The story of Jane Eyre has captivated generations of people. First published as a novel in 1847 by Charlotte Bronte, under the pen name Currer Bell, it has been adapted into multiple films, tv mini-series, and theatrical performances including a musical. ‘Young Jane Eyre,’ adapted by Marisha Chamberlain, and directed by Krista M. Schwarting, which opened last weekend at Anchorage Community Theatre, focuses on the first part of Jane’s life. This adaptation explores the formative years of this beloved character.

The team at ACT seldom has a misstep when it comes to the design side of theatre, and this show is no exception. A wonderful set design by Brian Saylor and dressing by Marcia Varady greet the audience. With very few set pieces that move, lighting design by Dean Brady is an important part of the story that moves indoors and outdoors throughout the show, as well as moving from the Reed home to Lowood Orphanage. Quick and smart set changes, combined with Brady’s light design, and the choices of color made these transitions seamless and never interrupted the flow of the show.

As director, Schwarting has a lot to be proud of with this play. The show has 26 characters portrayed by 21 actors. The majority of these actors are 17 or younger. Having a cast this large in a theatre that, like most community theatre spaces, is smaller can be a challenge. At no time during the 90 minute production did the stage ever feel crowded, and the blocking allowed for perfect viewing of each and every actor on stage.

Schwarting also did an expert job casting the show. Every character portrayed stood out and was memorable. Even those that only had a few lines added so much to this tale of overcoming adversity and being true to yourself.

Hannah Hickenlooper as the title character is an absolute joy. The novel was one of the first books that had a first person child narrative. Hickenlooper seems to be inspired by this fact, and is brilliant in her role as she tells the entire story. The emotions of each scene are clearly on her face when she is not speaking, yet she still manages to never pull focus from her cast mates. You will find yourself rooting for her, hurting with her, and being inspired by her bravery and character. This is the first lead role that she has ever gotten and one that she says has meant a lot to her. “The first nine chapters are so pivotal. They really taught me, you can stand up for other people, and not be afraid, it will shape you, and it shapes the people you are able to surround yourself with.”

Equally as engaging are the characters Helen Burns and Mary Ann Wilson, played by Bronwyn Embree and Kinley Norman respectively. These two support Jane in her journey in their own special ways, and the chemistry and bond between all of the actors was apparent and felt natural.

There are so many villains in this, the early story of Jane Eyre’s life: from wicked and abusive family members, to cruel and arrogant staff members of the Lowood Orphanage and school. The adults and children that play these roles complement each other perfectly. Roles that could easily become cartoonish or saccharine remain grounded and realistic. An actor that portrays a villain well will have an audience dislike them by the end of the show, and I found myself getting angry with Reverend Brocklehurst played by Todd Sherwood, and the teachers at the orphanage, and with the actors portraying Jane’s cousins and aunt. These feelings were balanced nicely by affection showered by the actors portraying the mother figures that Jane has as she grows up, Bessie Turbie played by Jane Hendrickson Baird and Miss Temple played by Becky Sheridan.
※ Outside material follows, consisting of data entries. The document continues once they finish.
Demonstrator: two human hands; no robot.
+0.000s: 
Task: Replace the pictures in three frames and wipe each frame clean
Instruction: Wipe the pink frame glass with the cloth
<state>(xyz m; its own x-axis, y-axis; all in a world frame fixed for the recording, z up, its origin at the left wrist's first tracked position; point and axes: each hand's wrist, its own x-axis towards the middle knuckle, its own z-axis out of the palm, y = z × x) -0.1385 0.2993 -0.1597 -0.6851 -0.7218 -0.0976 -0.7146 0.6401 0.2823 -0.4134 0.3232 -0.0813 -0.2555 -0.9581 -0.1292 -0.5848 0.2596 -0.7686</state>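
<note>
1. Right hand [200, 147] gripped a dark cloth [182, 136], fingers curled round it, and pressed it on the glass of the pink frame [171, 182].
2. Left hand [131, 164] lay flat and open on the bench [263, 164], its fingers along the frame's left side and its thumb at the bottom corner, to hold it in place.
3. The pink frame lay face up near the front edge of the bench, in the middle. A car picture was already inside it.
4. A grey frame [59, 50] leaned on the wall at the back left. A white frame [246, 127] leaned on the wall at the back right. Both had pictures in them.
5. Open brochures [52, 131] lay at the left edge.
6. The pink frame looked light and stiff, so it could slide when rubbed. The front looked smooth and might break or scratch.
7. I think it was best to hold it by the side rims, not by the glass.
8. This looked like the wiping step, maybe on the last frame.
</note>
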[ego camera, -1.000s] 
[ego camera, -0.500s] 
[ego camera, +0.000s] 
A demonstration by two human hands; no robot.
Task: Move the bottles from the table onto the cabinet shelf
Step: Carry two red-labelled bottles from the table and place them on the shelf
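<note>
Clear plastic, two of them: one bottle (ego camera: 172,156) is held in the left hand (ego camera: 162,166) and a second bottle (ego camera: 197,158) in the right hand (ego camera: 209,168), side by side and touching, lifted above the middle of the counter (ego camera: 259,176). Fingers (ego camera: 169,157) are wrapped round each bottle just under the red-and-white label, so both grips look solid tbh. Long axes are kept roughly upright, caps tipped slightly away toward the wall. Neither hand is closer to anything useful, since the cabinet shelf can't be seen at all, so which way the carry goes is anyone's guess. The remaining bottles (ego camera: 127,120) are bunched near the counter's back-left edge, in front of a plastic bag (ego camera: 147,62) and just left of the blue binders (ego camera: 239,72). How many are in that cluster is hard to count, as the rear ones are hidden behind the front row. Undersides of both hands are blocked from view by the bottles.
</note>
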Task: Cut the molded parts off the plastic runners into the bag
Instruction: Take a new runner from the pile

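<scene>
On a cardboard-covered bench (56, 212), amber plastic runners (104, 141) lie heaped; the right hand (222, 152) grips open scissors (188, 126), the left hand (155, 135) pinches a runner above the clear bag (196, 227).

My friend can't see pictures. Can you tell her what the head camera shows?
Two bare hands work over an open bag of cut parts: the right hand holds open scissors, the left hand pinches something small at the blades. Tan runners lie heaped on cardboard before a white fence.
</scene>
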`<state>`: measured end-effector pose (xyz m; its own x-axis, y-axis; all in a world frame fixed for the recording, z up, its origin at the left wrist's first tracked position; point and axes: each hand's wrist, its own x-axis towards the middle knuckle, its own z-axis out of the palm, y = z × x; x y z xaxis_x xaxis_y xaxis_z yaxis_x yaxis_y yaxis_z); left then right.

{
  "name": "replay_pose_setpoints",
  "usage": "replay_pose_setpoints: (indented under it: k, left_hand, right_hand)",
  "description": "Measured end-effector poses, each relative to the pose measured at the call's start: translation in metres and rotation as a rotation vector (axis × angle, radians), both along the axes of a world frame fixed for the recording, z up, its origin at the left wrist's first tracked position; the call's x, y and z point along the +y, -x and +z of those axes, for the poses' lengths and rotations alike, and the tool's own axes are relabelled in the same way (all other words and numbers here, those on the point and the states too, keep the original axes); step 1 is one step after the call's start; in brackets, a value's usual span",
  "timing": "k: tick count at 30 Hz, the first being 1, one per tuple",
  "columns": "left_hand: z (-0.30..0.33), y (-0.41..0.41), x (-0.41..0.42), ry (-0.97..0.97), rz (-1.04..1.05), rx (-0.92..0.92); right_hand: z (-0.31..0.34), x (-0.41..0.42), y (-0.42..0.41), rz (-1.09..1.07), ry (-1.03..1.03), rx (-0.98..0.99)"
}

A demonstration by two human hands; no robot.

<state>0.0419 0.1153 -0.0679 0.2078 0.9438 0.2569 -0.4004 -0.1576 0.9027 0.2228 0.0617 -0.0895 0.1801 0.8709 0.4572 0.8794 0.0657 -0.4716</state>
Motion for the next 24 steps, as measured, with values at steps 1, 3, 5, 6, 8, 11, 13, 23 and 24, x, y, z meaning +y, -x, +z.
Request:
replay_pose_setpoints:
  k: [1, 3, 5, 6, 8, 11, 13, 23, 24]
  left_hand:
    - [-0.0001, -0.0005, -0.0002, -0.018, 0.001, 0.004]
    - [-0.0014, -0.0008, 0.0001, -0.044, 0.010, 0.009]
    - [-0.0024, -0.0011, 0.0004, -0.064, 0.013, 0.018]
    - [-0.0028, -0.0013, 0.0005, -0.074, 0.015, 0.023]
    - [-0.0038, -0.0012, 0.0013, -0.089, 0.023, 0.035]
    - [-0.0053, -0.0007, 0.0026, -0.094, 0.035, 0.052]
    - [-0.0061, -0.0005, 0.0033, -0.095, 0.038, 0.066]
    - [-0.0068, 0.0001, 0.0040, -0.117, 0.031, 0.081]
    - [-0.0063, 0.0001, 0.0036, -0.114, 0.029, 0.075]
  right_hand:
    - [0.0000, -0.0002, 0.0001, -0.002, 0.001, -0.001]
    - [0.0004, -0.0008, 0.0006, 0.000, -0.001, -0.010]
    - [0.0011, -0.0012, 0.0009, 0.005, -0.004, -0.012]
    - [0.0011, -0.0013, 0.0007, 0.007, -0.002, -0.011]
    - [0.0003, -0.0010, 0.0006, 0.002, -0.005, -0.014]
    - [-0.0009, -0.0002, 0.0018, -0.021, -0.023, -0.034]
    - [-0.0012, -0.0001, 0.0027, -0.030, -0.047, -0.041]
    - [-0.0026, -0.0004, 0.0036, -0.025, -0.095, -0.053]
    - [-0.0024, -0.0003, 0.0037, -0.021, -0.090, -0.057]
I appreciated the choice to not have the actors speak in accents even though the play is set in 1820’s England and features characters from Scotland and other areas. Instead, each spoke their lines with perfect diction and projected loudly. For younger actors this ability is impressive, especially when feels like that is how they always speak.

This show would be appropriate for any audience that would like to attend. The subject matter is more than timely for the current political climate. The issues that the children have to deal with, such as bullying, loneliness, rumors, and more, will ring true with younger audience members and perhaps some older attendees as well.